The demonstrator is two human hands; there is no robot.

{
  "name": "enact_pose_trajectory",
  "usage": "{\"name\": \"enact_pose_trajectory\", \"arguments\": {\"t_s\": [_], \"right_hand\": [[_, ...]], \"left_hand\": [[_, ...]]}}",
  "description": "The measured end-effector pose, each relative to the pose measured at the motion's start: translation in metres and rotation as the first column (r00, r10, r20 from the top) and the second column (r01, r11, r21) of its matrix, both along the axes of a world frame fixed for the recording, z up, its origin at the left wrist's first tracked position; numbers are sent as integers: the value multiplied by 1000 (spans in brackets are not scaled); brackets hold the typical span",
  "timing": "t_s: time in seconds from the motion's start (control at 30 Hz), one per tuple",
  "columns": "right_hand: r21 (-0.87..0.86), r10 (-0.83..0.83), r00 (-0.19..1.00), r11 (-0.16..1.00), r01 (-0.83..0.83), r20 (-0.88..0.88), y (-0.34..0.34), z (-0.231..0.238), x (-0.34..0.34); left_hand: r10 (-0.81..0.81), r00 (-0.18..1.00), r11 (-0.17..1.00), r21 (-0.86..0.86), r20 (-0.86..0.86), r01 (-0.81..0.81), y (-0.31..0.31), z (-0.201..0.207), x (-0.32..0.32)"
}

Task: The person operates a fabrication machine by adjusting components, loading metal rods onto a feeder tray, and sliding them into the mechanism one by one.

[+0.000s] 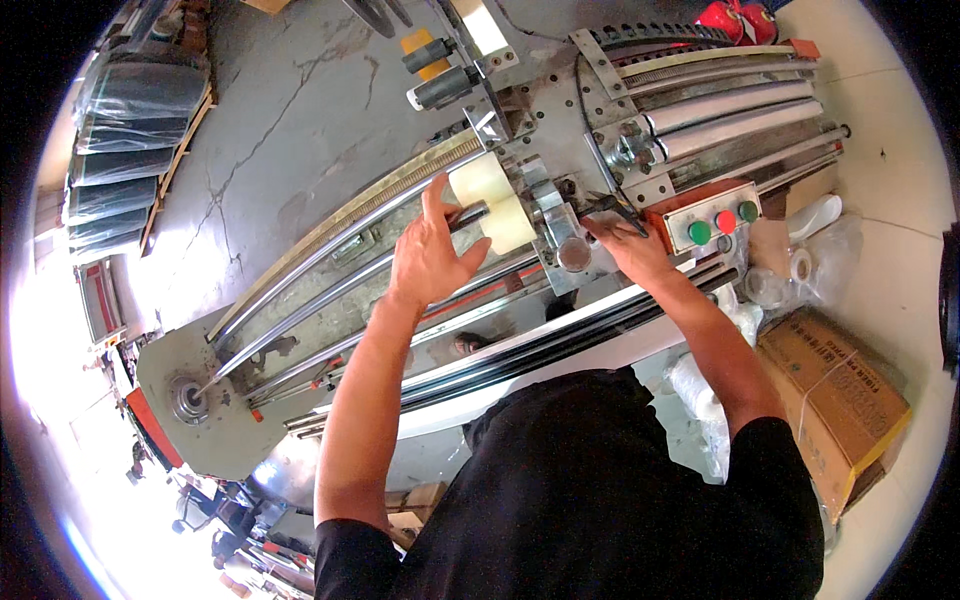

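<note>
Firstly, where does the work sit?

Paired cream rollers, at 12 o'clock of the view, just beside the grey carriage plate. Dark bar visible between them; long steel rod runs off toward 8 o'clock

And the hands?

Left hand at 8 o'clock of the rollers: fingers spread, thumb and forefinger at the rollers' near edge. Touch or pressure: cannot tell. Right hand between 3 and 4 o'clock of the rollers, fingers bent at a black lever; tips hidden, so whether it grasps cannot be told

Any view on method?

Judged as steadying the rollers with one hand while minding the lever with the other. Best to rest the left fingertips on the outer faces, clear of the gap at the bar, a likely pinch point. Lever to be worked slowly, in small moves

Main risk?

Button box, near the right hand at its 2 o'clock; a stray knuckle might press something, so the wrist should angle away
</note>
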State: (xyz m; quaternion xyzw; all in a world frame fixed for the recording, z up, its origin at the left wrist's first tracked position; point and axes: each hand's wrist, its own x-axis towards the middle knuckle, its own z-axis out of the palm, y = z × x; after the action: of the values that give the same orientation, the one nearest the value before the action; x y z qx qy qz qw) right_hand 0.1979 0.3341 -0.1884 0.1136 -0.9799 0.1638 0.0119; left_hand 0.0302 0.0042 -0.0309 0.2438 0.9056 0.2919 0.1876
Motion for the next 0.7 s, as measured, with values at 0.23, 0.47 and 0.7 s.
{"name": "enact_pose_trajectory", "arguments": {"t_s": [0.23,0.47,0.7], "right_hand": [[28,135,980,991,-132,-145,6,0,1],[-167,-173,985,971,171,1,-21,47,13],[-704,-420,771,342,622,478,-78,120,79]], "left_hand": [[-108,994,984,-140,28,111,10,-8,-29],[-125,980,992,-5,154,127,5,-20,-39],[-74,933,997,50,353,60,0,-29,-49]]}}
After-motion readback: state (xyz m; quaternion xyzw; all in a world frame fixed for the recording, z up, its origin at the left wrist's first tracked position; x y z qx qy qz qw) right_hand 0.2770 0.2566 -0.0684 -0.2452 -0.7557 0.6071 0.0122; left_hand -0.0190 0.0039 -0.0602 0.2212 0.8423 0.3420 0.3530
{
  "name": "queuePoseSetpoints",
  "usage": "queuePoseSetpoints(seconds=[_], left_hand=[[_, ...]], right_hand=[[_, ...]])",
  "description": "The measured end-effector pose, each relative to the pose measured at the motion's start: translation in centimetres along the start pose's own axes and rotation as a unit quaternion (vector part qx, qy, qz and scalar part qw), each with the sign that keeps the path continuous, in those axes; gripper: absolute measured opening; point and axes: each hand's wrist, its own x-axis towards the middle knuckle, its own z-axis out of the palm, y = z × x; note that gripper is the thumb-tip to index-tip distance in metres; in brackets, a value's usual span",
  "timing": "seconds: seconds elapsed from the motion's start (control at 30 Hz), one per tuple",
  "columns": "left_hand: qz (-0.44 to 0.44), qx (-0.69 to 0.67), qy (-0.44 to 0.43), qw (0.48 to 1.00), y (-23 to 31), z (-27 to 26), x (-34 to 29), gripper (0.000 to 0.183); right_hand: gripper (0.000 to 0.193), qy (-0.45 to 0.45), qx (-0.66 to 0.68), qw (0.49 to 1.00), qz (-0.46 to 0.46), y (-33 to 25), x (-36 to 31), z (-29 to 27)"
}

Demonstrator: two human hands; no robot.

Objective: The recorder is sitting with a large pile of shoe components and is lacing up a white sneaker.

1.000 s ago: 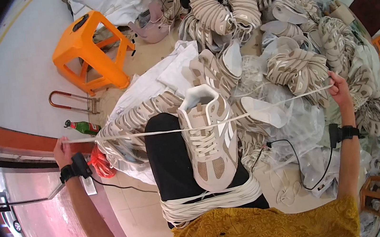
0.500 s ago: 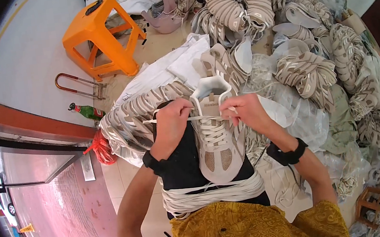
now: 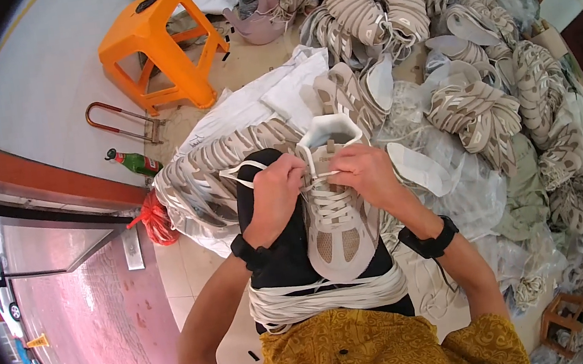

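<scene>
A beige and white sneaker (image 3: 345,252) rests on my lap, its toe toward me and its padded collar facing away. White shoelace (image 3: 330,208) crosses its front in several rows. At the left of the tongue, my left hand (image 3: 278,192) pinches the lace near the top eyelets, and a loose lace loop (image 3: 241,176) sticks out beyond that hand. My right hand (image 3: 366,173) pinches the lace at the right side of the tongue. A short stretch of lace runs between the two hands. Fingertips partly cover the upper eyelets.
A bundle of white laces (image 3: 329,298) lies across my thighs. Strung sneaker uppers (image 3: 474,114) pile up on the right, with more uppers (image 3: 229,153) on the left. An orange stool (image 3: 156,45), a green bottle (image 3: 133,161) and a red bag (image 3: 158,218) stand along the left.
Both hands have come closer together over the tongue. The lace that stretched out left of my left hand now bends into a loop there. The sneaker stays in place.
</scene>
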Motion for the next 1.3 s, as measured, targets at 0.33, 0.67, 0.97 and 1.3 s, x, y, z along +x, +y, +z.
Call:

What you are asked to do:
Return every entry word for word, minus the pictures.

Solved exercise:
The demonstrator is two human hands; there is no robot.

{
  "name": "enact_pose_trajectory",
  "usage": "{\"name\": \"enact_pose_trajectory\", \"arguments\": {\"t_s\": [_], \"right_hand\": [[_, ...]], \"left_hand\": [[_, ...]]}}",
  "description": "The measured end-effector pose, each relative to the pose measured at the motion's start: translation in metres and rotation as the first column (r00, r10, r20 from the top) and the second column (r01, r11, r21) of its matrix, both along the axes of a world frame fixed for the recording, z up, its origin at the left wrist's first tracked position; numbers are sent as integers: the value multiplied by 1000 (spans in brackets are not scaled); brackets hold the typical span",
  "timing": "t_s: time in seconds from the motion's start (control at 30 Hz), one per tuple",
  "columns": "right_hand: r21 (-0.87..0.86), r10 (-0.83..0.83), r00 (-0.19..1.00), r11 (-0.16..1.00), r01 (-0.83..0.83), r20 (-0.88..0.88), y (-0.34..0.34), z (-0.231..0.238), x (-0.34..0.34); left_hand: r10 (-0.81..0.81), r00 (-0.18..1.00), r11 (-0.17..1.00), r21 (-0.86..0.86), r20 (-0.86..0.86), r01 (-0.81..0.81), y (-0.31..0.31), z (-0.201..0.207), x (-0.32..0.32)"
}

Task: The person operates a fabrication machine by adjusting components, loading metal rods onto a feeder tray, and sliding them into the mechanism one by one.

[+0.000s] 

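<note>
Firstly, where does the work sit?

Paired cream rollers, at 12 o'clock of the view, just beside the grey carriage plate. Dark bar visible between them; long steel rod runs off toward 8 o'clock

And the hands?

Left hand at 8 o'clock of the rollers: fingers spread, thumb and forefinger at the rollers' near edge. Touch or pressure: cannot tell. Right hand between 3 and 4 o'clock of the rollers, fingers bent at a black lever; tips hidden, so whether it grasps cannot be told

Any view on method?

Judged as steadying the rollers with one hand while minding the lever with the other. Best to rest the left fingertips on the outer faces, clear of the gap at the bar, a likely pinch point. Lever to be worked slowly, in small moves

Main risk?

Button box, near the right hand at its 2 o'clock; a stray knuckle might press something, so the wrist should angle away
</note>
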State: (xyz m; quaternion xyzw; all in a world frame fixed for the recording, z up, its origin at the left wrist's first tracked position; point and axes: each hand's wrist, its own x-axis towards the middle knuckle, its own z-axis out of the palm, y = z × x; after the action: of the values that give the same orientation, the one nearest the value before the action; x y z qx qy qz qw) right_hand 0.1979 0.3341 -0.1884 0.1136 -0.9799 0.1638 0.0119; left_hand 0.0302 0.0042 -0.0309 0.2438 0.9056 0.2919 0.1876
Motion for the next 0.7 s, as measured, with values at 0.23, 0.47 and 0.7 s.
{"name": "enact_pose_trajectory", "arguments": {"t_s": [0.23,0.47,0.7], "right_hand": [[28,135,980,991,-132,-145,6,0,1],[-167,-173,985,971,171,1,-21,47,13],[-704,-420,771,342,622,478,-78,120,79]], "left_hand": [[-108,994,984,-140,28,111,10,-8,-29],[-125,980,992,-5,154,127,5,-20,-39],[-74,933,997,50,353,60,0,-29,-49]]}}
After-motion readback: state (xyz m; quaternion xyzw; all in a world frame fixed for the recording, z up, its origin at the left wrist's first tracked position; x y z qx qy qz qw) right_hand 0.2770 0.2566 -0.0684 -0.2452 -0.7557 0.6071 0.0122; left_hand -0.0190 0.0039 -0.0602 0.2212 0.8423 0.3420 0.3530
{
  "name": "queuePoseSetpoints",
  "usage": "queuePoseSetpoints(seconds=[_], left_hand=[[_, ...]], right_hand=[[_, ...]])",
  "description": "The measured end-effector pose, each relative to the pose measured at the motion's start: translation in centimetres along the start pose's own axes and rotation as a unit quaternion (vector part qx, qy, qz and scalar part qw), each with the sign that keeps the path continuous, in those axes; gripper: absolute measured opening; point and axes: each hand's wrist, its own x-axis towards the middle knuckle, its own z-axis out of the palm, y = z × x; note that gripper is the thumb-tip to index-tip distance in metres; in brackets, a value's usual span",
  "timing": "seconds: seconds elapsed from the motion's start (control at 30 Hz), one per tuple",
  "columns": "left_hand: qz (-0.44 to 0.44), qx (-0.69 to 0.67), qy (-0.44 to 0.43), qw (0.48 to 1.00), y (-23 to 31), z (-27 to 26), x (-34 to 29), gripper (0.000 to 0.183); right_hand: gripper (0.000 to 0.193), qy (-0.45 to 0.45), qx (-0.66 to 0.68), qw (0.49 to 1.00), qz (-0.46 to 0.46), y (-33 to 25), x (-36 to 31), z (-29 to 27)"
}

Demonstrator: two human hands; no robot.

Objective: The recorder is sitting with a large pile of shoe components and is lacing up a white sneaker.

1.000 s ago: 
0.500 s ago: 
now: 

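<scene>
A beige and white sneaker (image 3: 345,252) rests on my lap, its toe toward me and its padded collar facing away. White shoelace (image 3: 330,208) crosses its front in several rows. At the left of the tongue, my left hand (image 3: 278,192) pinches the lace near the top eyelets, and a loose lace loop (image 3: 241,176) sticks out beyond that hand. My right hand (image 3: 366,173) pinches the lace at the right side of the tongue. A short stretch of lace runs between the two hands. Fingertips partly cover the upper eyelets.
A bundle of white laces (image 3: 329,298) lies across my thighs. Strung sneaker uppers (image 3: 474,114) pile up on the right, with more uppers (image 3: 229,153) on the left. An orange stool (image 3: 156,45), a green bottle (image 3: 133,161) and a red bag (image 3: 158,218) stand along the left.
Both hands have come closer together over the tongue. The lace that stretched out left of my left hand now bends into a loop there. The sneaker stays in place.
</scene>
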Motion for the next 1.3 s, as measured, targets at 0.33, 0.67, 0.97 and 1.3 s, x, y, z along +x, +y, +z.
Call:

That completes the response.